Open source Odia language tools
Project description
Open Odia
openodia
is a Python package which contains various tools on Odia language.
Install
- Please install any Python 3 version. It should work.
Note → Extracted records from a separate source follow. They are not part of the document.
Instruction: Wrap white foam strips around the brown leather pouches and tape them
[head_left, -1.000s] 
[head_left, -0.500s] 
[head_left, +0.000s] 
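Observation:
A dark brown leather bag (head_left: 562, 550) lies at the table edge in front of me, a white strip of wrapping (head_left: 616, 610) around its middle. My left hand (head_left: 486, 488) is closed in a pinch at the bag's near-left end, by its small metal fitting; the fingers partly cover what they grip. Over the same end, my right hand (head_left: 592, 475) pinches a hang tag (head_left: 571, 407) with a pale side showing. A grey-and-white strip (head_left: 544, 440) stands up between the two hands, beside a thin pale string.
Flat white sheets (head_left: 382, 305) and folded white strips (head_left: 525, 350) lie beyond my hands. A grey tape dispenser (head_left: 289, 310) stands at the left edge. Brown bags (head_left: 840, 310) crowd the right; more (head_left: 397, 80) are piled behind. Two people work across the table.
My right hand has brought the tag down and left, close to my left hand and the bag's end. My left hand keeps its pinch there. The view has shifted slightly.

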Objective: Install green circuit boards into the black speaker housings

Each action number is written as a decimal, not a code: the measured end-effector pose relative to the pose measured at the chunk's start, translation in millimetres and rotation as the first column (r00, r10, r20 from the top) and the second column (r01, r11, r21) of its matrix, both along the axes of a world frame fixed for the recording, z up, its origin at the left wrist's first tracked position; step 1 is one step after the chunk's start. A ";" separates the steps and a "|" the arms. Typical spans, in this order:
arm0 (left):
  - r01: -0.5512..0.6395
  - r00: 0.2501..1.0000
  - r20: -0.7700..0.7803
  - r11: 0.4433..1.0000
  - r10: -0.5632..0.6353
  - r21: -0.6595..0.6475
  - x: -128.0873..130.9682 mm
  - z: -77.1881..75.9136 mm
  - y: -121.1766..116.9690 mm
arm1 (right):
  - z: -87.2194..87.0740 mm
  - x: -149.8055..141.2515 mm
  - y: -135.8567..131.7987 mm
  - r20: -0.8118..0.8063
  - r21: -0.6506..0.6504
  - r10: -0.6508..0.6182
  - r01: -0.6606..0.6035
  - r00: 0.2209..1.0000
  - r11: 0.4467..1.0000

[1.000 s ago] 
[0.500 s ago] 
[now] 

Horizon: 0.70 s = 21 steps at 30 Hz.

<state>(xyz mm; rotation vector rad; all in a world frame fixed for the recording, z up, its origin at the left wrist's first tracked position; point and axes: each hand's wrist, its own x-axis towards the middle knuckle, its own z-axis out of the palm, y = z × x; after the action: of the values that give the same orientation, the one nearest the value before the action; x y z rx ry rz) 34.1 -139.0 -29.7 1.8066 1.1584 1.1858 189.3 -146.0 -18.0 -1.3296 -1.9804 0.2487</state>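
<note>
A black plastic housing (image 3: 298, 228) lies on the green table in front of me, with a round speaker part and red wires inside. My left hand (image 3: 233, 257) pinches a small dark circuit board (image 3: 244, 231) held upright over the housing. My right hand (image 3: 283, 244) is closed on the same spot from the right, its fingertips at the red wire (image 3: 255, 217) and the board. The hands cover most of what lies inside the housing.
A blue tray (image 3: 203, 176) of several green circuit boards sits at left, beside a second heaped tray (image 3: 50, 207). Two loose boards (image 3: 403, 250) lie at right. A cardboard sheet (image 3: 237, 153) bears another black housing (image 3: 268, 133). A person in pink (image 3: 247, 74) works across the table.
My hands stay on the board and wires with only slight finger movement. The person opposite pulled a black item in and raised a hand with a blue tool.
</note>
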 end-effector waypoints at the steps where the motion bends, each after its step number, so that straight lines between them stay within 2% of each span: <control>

However, the library is tested in python 3.9 version.
pip install openodia
Usage
The tools are available in Odia language.
Odia alphabets
- To get the Odia alphabets use the
alphabet
module
>>> from openodia import alphabet
>>> alphabet.all_letters
['ଁ', 'ଂ', 'ଃ', 'ଅ', 'ଆ', 'ଇ', 'ଈ', 'ଉ', 'ଊ', 'ଋ', 'ଌ', 'ଏ', 'ଐ', 'ଓ', 'ଔ', 'କ', 'ଖ', 'ଗ', 'ଘ', 'ଙ', 'ଚ', 'ଛ', 'ଜ', 'ଝ', 'ଞ', 'ଟ', 'ଠ', 'ଡ', 'ଢ', 'ଣ', 'ତ', 'ଥ', 'ଦ', 'ଧ', 'ନ', 'ପ', 'ଫ', 'ବ', 'ଭ', 'ମ', 'ଯ', 'ର', 'ଲ', 'ଳ', 'ଵ', 'ଶ', 'ଷ', 'ସ', 'ହ', '଼', 'ଽ', 'ା', 'ି', 'ୀ', 'ୁ', 'ୂ', 'ୃ', 'ୄ', 'େ', 'ୈ', 'ୋ', 'ୌ', '୍', 'ୖ', 'ୗ', 'ଡ଼', 'ଢ଼', 'ୟ', 'ୠ', 'ୡ', 'ୢ', 'ୣ', '୦', '୧', '୨', '୩', '୪', '୫', '୬', '୭', '୮', '୯', '୰', 'ୱ', '୲']
>>> alphabet.consonants
['କ', 'ଖ', 'ଗ', 'ଘ', 'ଙ', 'ଚ', 'ଛ', 'ଜ', 'ଝ', 'ଞ', 'ଟ', 'ଠ', 'ଡ', 'ଢ', 'ଣ', 'ତ', 'ଥ', 'ଦ', 'ଧ', 'ନ', 'ପ', 'ଫ', 'ବ', 'ଭ', 'ମ', 'ଯ', 'ର', 'ଲ', 'ଳ', 'ଵ', 'ଶ', 'ଷ', 'ସ', 'ହ']
>>> alphabet.vowels
['ଅ', 'ଆ', 'ଇ', 'ଈ', 'ଉ', 'ଊ', 'ଋ', 'ଌ', 'ଏ', 'ଐ', 'ଓ', 'ଔ']
>>> alphabet.numbers
['୦', '୧', '୨', '୩', '୪', '୫', '୬', '୭', '୮', '୯']
>>> alphabet.matra
['ଁ', 'ଂ', 'ଃ', '଼', 'ଽ', 'ା', 'ି', 'ୀ', 'ୁ', 'ୂ', 'ୃ', 'ୄ', 'େ', 'ୈ', 'ୋ', 'ୌ', '୍', 'ୖ', 'ୗ', '୰', 'ୱ', '୲']
Odia names
- You can generate Odia names using the
name
module with the following syntax:
>>> from openodia import name
>>> name.generate_names()
['ଯଦୁମଣୀ ମାଢ଼ୀ', 'ବାସନ୍ତି ବ୍ରହ୍ମା', 'ପ୍ରବୀଣ ସିଂହ ମୁକ୍କିମ', 'ବୃନ୍ଦାବନ ଧଳ', 'ଅଶ୍ୱିନୀ କିଶୋର ଜଗଦେବ', 'ଶ୍ରୀଯୁକ୍ତ ଇରାଶିଷ ସେଠୀ', 'କୁମାରୀ ସୁମନ ସିଂଦେଓ', 'ସଲିଲ ଅଲ୍ଲୀ ଛତ୍ରିଆ', 'ଦିବାକରନାଥ ରାଧାରାଣୀ ଆଚାର୍ଯ୍ୟ', 'ଦୁର୍ଗା ସୁନ୍ଦରସୁର୍ଯ୍ୟା ପୁଟୀ']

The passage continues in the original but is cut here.